▶ [Work to be completed] Repeat the data below in full and exactly.

▶ [Exercise input]
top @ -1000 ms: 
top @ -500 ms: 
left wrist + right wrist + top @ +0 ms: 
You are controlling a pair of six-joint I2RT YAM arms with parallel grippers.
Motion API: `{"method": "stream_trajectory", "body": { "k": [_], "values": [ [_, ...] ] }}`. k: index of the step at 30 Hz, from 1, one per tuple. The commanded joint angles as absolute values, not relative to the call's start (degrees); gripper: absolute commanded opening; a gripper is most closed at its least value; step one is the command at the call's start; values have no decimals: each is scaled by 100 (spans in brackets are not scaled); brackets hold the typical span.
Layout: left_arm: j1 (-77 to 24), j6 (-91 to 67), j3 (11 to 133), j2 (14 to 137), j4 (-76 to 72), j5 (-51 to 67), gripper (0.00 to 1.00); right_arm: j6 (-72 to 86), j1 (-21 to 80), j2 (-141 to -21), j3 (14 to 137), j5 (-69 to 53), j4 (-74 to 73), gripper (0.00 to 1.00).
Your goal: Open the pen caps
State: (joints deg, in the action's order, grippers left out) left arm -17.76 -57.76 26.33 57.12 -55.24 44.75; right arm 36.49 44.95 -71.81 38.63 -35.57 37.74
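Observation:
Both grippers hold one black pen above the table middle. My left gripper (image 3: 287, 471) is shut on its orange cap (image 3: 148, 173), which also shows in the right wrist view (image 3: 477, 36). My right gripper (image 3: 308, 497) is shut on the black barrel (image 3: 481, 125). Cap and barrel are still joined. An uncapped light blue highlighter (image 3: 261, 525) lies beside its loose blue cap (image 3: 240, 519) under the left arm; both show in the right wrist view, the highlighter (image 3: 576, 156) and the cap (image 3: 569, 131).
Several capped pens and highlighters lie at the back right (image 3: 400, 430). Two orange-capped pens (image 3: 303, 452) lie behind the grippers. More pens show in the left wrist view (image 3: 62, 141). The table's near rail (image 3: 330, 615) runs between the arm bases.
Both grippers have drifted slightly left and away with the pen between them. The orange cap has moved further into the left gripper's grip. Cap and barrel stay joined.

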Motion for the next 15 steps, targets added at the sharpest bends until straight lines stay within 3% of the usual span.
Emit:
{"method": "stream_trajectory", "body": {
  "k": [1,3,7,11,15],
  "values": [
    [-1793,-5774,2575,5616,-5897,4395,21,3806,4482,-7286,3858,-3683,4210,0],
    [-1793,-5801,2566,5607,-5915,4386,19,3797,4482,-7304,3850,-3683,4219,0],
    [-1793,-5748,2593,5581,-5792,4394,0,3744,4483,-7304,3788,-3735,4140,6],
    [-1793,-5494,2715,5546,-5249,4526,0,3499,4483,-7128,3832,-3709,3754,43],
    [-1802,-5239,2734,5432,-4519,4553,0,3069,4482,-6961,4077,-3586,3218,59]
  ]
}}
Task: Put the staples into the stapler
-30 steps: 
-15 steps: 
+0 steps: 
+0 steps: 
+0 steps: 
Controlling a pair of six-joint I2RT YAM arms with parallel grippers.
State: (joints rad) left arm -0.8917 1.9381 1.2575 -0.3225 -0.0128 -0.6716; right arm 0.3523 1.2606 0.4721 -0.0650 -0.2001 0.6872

▶ [Result below]
top @ -1000 ms: 
top @ -500 ms: 
left wrist + right wrist + top @ +0 ms: 
You are controlling a pair of six-joint I2RT YAM arms with parallel grippers.
Motion API: `{"method": "stream_trajectory", "body": { "k": [_], "values": [ [_, ...] ] }}`. k: index of the step at 30 Hz, from 1, one per tuple. The commanded joint angles as absolute values, not relative to the call's start (degrees); gripper: absolute commanded opening; a gripper is most closed at its least value; step one is the command at the call's start; values have no decimals: each is scaled by 100 (spans in brackets are not scaled); brackets hold the typical span.
Layout: left_arm: j1 (-77 to 24), j6 (-91 to 67), j3 (11 to 133), j2 (14 to 137), j4 (-76 to 72), j5 (-51 to 67), gripper (0.00 to 1.00); right_arm: j6 (-72 to 86), j1 (-21 to 80), j2 (-141 to -21), j3 (14 to 137), j5 (-69 to 53), j4 (-74 to 73), gripper (0.00 to 1.00).
Your goal: Open the pen caps
State: (joints deg, in the action's order, grippers left out) left arm -17.76 -57.76 26.33 57.12 -55.24 44.75; right arm 36.49 44.95 -71.81 38.63 -35.57 37.74
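Observation:
Both grippers hold one black pen above the table middle. My left gripper (image 3: 287, 471) is shut on its orange cap (image 3: 148, 173), which also shows in the right wrist view (image 3: 477, 36). My right gripper (image 3: 308, 497) is shut on the black barrel (image 3: 481, 125). Cap and barrel are still joined. An uncapped light blue highlighter (image 3: 261, 525) lies beside its loose blue cap (image 3: 240, 519) under the left arm; both show in the right wrist view, the highlighter (image 3: 576, 156) and the cap (image 3: 569, 131).
Several capped pens and highlighters lie at the back right (image 3: 400, 430). Two orange-capped pens (image 3: 303, 452) lie behind the grippers. More pens show in the left wrist view (image 3: 62, 141). The table's near rail (image 3: 330, 615) runs between the arm bases.
Both grippers have drifted slightly left and away with the pen between them. The orange cap has moved further into the left gripper's grip. Cap and barrel stay joined.
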
Motion for the next 15 steps, targets added at the sharpest bends until straight lines stay within 3% of the usual span.
Emit:
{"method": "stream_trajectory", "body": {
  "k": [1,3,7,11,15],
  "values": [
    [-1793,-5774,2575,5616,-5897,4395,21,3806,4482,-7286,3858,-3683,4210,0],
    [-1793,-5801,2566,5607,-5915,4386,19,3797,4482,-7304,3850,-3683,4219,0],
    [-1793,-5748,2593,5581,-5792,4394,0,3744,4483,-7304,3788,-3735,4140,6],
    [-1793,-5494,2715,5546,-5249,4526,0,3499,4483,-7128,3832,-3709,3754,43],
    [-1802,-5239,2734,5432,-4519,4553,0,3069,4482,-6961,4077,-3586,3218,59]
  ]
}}
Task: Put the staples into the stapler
-30 steps: 
-15 steps: 
+0 steps: 
+0 steps: 
+0 steps: 
Controlling a pair of six-joint I2RT YAM arms with parallel grippers.
State: (joints rad) left arm -0.8917 1.9381 1.2575 -0.3225 -0.0128 -0.6716; right arm 0.3523 1.2606 0.4721 -0.0650 -0.2001 0.6872

The requested output has been given in full.